### Work task
Transcribe all of the data exactly. Omit the pictures.

..............................

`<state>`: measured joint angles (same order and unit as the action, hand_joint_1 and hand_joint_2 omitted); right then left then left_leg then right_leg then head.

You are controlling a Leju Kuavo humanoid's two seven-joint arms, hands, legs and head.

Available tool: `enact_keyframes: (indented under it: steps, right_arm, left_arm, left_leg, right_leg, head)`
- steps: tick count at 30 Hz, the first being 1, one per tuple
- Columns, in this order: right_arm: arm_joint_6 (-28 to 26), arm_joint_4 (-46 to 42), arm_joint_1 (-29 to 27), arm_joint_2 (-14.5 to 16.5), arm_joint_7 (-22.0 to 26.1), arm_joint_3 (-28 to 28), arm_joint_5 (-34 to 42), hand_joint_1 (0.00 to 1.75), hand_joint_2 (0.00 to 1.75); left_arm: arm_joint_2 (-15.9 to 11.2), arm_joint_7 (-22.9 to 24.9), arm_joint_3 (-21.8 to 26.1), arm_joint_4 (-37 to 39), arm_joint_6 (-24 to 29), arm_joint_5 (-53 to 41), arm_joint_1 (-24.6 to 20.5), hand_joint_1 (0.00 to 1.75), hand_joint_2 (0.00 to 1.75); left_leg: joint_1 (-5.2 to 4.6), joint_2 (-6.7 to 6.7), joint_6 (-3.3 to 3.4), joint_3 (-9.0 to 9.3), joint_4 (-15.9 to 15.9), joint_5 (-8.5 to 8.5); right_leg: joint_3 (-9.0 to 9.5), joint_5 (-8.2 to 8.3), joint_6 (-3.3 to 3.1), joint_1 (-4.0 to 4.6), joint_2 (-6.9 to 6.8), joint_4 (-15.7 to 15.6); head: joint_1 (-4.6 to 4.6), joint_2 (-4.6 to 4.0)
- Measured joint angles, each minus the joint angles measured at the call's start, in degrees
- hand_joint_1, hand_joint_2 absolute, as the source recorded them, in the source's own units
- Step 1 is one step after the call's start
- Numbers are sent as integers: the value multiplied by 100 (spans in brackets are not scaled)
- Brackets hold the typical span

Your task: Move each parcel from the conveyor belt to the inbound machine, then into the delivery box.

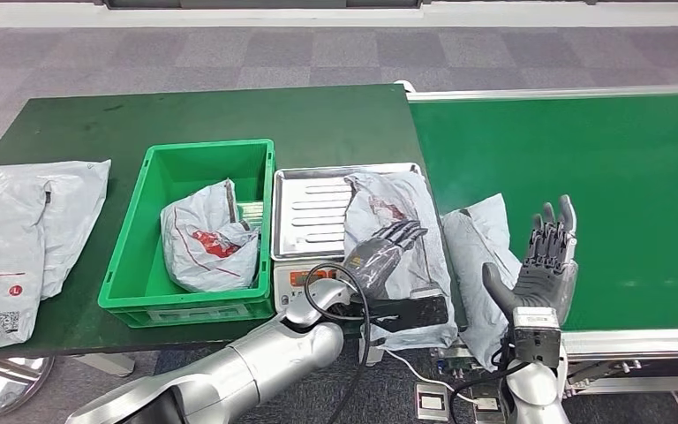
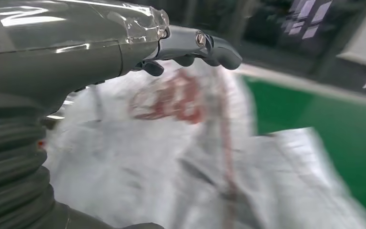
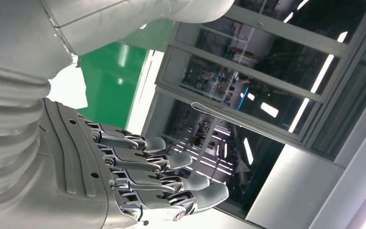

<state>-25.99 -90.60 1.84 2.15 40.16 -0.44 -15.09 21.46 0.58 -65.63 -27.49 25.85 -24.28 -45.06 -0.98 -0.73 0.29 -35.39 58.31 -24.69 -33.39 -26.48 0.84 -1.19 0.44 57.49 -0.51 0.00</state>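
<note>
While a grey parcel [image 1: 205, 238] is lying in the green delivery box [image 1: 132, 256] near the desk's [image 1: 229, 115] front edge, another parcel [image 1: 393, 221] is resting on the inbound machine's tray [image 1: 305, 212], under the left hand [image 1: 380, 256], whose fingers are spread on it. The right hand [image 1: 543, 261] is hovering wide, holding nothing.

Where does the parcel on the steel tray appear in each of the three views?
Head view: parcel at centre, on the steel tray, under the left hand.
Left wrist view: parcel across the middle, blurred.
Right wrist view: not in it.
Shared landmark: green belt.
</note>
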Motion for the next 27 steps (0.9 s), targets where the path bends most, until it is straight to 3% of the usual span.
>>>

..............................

### Exercise output
`<state>`: measured joint angles (same order and unit as the action, hand_joint_1 and hand_joint_2 omitted); right then left then left_leg then right_leg then head.

You are controlling a Leju Kuavo humanoid's two seven-joint arms, hands, legs and head.

Available tool: `enact_keyframes: (indented under it: steps, right_arm, left_arm, left_leg, right_leg, head)`
- steps: tick count at 30 Hz, the first being 1, one per tuple
- Columns, in this order: right_arm: arm_joint_6 (-28 to 26), arm_joint_4 (-46 to 42), arm_joint_1 (-29 to 27), arm_joint_2 (-14.5 to 16.5), arm_joint_7 (-22.0 to 26.1), arm_joint_3 (-28 to 28), arm_joint_5 (-34 to 42), hand_joint_1 (0.00 to 1.75), hand_joint_2 (0.00 to 1.75); left_arm: arm_joint_2 (-15.9 to 11.2), arm_joint_7 (-22.9 to 24.9), arm_joint_3 (-21.8 to 26.1), arm_joint_4 (-37 to 39), arm_joint_6 (-24 to 29), arm_joint_5 (-53 to 41), arm_joint_1 (-24.6 to 20.5), hand_joint_1 (0.00 to 1.75), hand_joint_2 (0.00 to 1.75); left_leg: joint_1 (-5.2 to 4.6), joint_2 (-6.7 to 6.7), joint_6 (-3.3 to 3.4), joint_3 (-9.0 to 9.3), joint_4 (-15.9 to 15.9), joint_5 (-8.5 to 8.5); right_leg: joint_3 (-9.0 to 9.5), joint_5 (-8.2 to 8.3), joint_6 (-3.3 to 3.1), joint_1 (-4.0 to 4.6), joint_2 (-6.9 to 6.8), joint_4 (-15.7 to 15.6); head: joint_1 (-4.6 to 4.6), joint_2 (-4.6 to 4.0)
- Measured joint angles, each minus the joint angles measured at the call's start, in degrees
- hand_joint_1, hand_joint_2 absolute, as the source recorded them, in the source's own units
- Step 1 is one step after the call's start
- Numbers are sent as integers: the value multiplied by 100 (spans in brackets are not scaled)
- Brackets hold the typical span

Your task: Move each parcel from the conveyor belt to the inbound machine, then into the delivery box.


<state>-25.99 -90.60 1.84 2.15 40.16 -0.44 -15.09 21.46 0.58 -65.63 -27.49 25.85 -24.28 -45.06 -0.98 -0.73 0.29 -35.39 58.31 -24.69 -33.39 -26.48 0.84 -1.19 0.44 57.49 -0.51 0.00</state>
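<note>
While a grey parcel [image 1: 205, 238] is lying in the green delivery box [image 1: 132, 256] near the desk's [image 1: 229, 115] front edge, another parcel [image 1: 393, 221] is resting on the inbound machine's tray [image 1: 305, 212], under the left hand [image 1: 380, 256], whose fingers are spread on it. The right hand [image 1: 543, 261] is hovering wide, holding nothing.

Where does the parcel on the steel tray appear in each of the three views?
Head view: parcel at centre, on the steel tray, under the left hand.
Left wrist view: parcel across the middle, blurred.
Right wrist view: not in it.
Shared landmark: green belt.
</note>
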Motion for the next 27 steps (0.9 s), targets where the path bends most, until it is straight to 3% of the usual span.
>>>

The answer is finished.